Are you missing the restaurant-style kebabs? Why not make it at home? You can make restaurant-style chicken kebabs at home also. It is very easy to make them at home without any hassle, all you need is some exotic spices and chicken, and then you are ready to prepare kebabs. So, let’s make reshmi kebab today.
Reshmi kebab is a part of Mughlai cuisine. It is called reshmi because of its silky texture. In India, Reshmi means silky. It is prepared with chicken, curd, spices and cheese. Reshmi kebabs are very famous in India but is also one of the most popular dish in Patna. It is also called Murg malai kebab.
Scroll down for the reshmi kebab recipe.
Per serving contains 30 kcal
- Carbohydrates: 0 g
- Protein: 4 g
- Fat: 1 g
- 500 gms boneless chicken (cut into tikka pieces)
- 4 tbsp Butter for basting
For 1st Marinade
- 3 tsp ginger garlic paste
- 3/4 tsp salt
- 2 tsp lemon juice
For 2nd Marinade
- 4 tbsp hung curd
- 4 tbsp processed cheese
- 5-6 tbsp fresh cream
- 3 green chillies, deseeded and crushed
- 1/2 tsp white pepper powder
- 3/4 tsp green cardamom powder
- 1/2 tsp garam masala powder
- 1/2 tsp nutmeg, grated
- 1/4 tsp salt
- 1 tbsp coriander leaves, finely chopped
For 1st Marinade
- In a large mixing bowl, add chicken, ginger garlic paste, salt, and lemon juice.
- Mix well and set aside for 30 minutes.
For 2nd marinade
- Firstly, in a bowl add hung curd, processed cheese, fresh cream, green chillies, white pepper powder, cardamom powder, garam masala powder, nutmeg, salt, and coriander leaves.

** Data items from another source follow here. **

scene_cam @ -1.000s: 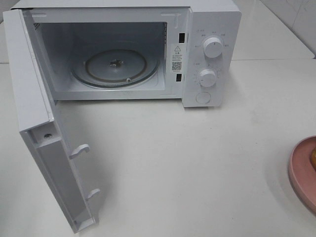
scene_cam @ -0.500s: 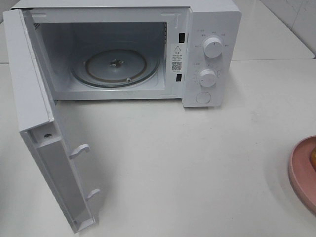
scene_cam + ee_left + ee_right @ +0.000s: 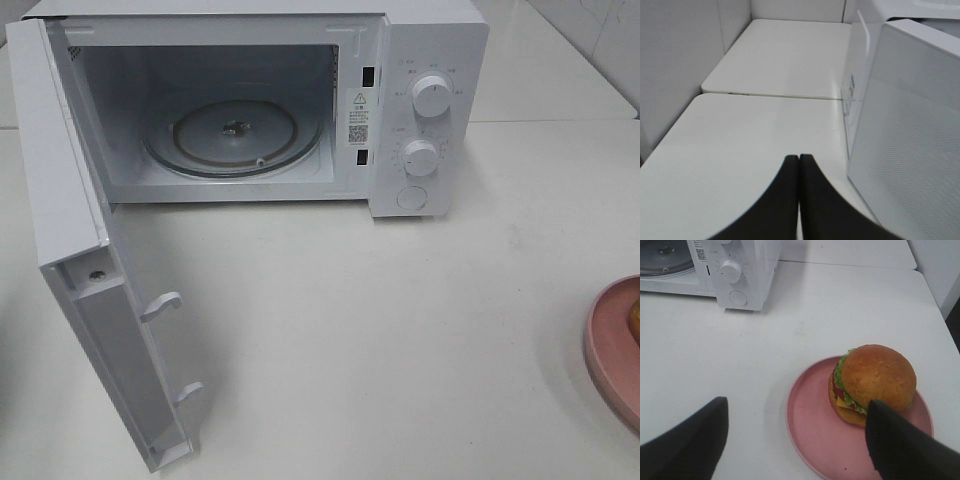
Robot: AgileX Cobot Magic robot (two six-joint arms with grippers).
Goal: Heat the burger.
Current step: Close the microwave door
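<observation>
The burger (image 3: 871,382) is sitting on the pink plate (image 3: 812,425) on the surface (image 3: 400,330), well apart from the open microwave (image 3: 425,60), whose door (image 3: 90,290) is swinging out toward the left side. The right gripper (image 3: 795,440) is hanging above the plate with its fingers spread wide, holding nothing; the left gripper (image 3: 799,200) is pressed together and empty beside the door's outer face. A grasp could be going wrong if the fingers squeeze the soft bun and shift the layers, or if they catch the plate rim and drag it. The carry is also risking a bump on the microwave's frame. The high view is showing the turntable (image 3: 235,135) bare and only the plate's edge; the right wrist view alone is showing the whole burger.
</observation>
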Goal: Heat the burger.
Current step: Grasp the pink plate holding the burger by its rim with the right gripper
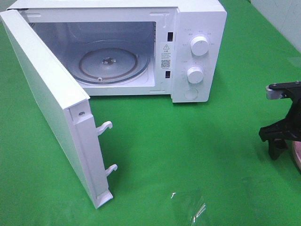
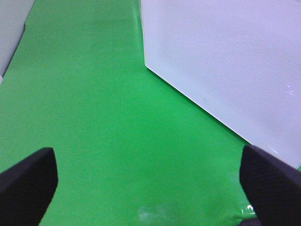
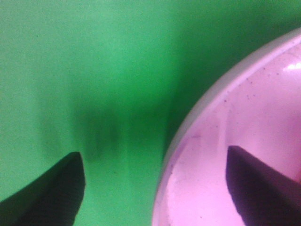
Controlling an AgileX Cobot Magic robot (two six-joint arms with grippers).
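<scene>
Green cloth [image 1: 197, 155] carries a white microwave [image 1: 197, 19] at the far side, its door [image 1: 42, 94] swung wide left so the glass turntable [image 1: 110, 61] lies bare for loading. At the right edge the right gripper [image 3: 154, 155] stands with jaws apart astride the rim of a pink plate [image 3: 254, 108], probably to lift it; the left gripper [image 2: 148, 151], likewise spread and empty, hangs near the door, and the burger shows in no view. Print on the microwave's sticker [image 1: 166, 55] is too small to read.

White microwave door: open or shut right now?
Open. The white microwave door stands wide at the left, exposing the bare glass turntable inside.
</scene>
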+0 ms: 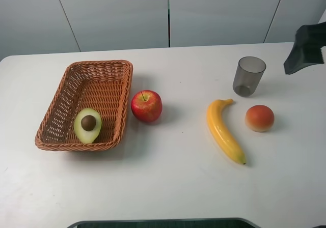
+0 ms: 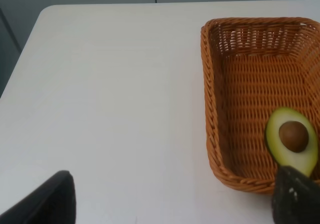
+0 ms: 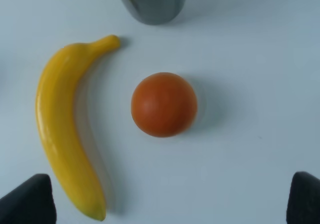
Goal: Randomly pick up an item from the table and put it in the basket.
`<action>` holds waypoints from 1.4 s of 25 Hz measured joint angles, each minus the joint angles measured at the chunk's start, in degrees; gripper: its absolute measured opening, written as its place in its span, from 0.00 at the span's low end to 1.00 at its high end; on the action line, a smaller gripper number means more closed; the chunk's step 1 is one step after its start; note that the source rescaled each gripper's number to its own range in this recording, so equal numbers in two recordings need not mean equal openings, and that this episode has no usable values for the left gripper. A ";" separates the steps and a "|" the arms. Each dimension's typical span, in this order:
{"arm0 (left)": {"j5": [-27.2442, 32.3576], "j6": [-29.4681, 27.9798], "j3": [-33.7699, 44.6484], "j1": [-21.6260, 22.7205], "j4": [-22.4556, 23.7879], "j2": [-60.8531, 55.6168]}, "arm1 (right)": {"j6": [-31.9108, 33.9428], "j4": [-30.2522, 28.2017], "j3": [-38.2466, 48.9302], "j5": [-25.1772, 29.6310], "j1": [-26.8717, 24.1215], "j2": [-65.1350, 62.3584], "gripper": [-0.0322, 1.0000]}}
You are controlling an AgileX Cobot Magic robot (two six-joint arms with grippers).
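The halved avocado [image 1: 88, 124] lies pit up inside the orange-brown wicker basket [image 1: 109, 67], at its near end, on the left of the white table [image 1: 168, 182]. It also shows in the left wrist view [image 2: 292, 140], in the basket [image 2: 215, 84]. My left gripper [image 2: 170, 204] is open and empty, hovering over the table beside the basket's near corner; one finger [image 2: 296, 194] hangs by the rim near the avocado. The exterior view does not show it. My right gripper [image 3: 165, 204] is open and empty above an orange fruit [image 3: 164, 104]; the arm [image 1: 305, 47] shows at the far right.
A red apple [image 1: 146, 106] sits just right of the basket. A yellow banana [image 1: 224, 131], the orange fruit [image 1: 260, 118] and a grey translucent cup [image 1: 248, 76] stand on the right half. The banana [image 3: 62, 134] and cup [image 3: 150, 1] show in the right wrist view.
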 joint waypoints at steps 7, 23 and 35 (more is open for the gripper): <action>0.00 0.00 0.00 0.00 0.00 0.00 | -2.21 0.77 5.84 2.10 0.00 -19.84 1.00; 0.00 0.00 0.00 0.00 0.00 0.00 | -10.31 3.45 14.20 6.17 0.00 -53.71 1.00; 0.00 0.27 0.00 0.00 0.00 0.00 | -16.38 5.13 20.84 4.10 0.00 -61.62 1.00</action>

Whisk properly.
- Now, add the marinated chicken into this mixture and mix well until the chicken pieces are properly coated.
- Then, refrigerate it for 3-4 hours.
For Reshmi Kebab
- After 4 hours, take out the marinated chicken and skewer four pieces of marinated chicken pieces on a metal skewer.
- Repeat this process until the marinated chicken pieces are finished.
- Then, place the skewers on a foil paper-lined baking tray.
- Preheat the oven to 250*C.
- Place the baking tray inside the oven and roast the chicken for 10 minutes at 250*C.
- After 10 minutes, flip the chicken tikka skewers to roast another side.
- Now roast for 10 minutes more at 250*C.
- After that, remove the baking tray and baste the roasted chicken with melted butter.
- Then reduce the temperature to 200*C and roast it again for 6-7 minutes at 200*C.
- Now, flip the chicken skewers and baste them with melted butter.
- Roast it finally for five more minutes at 200*C.
- After 5 minutes, remove the tray from the oven and serve.
The reshmi kebabs are ready to serve. Relish the yummy reshmi kebab with coriander and mint chutney.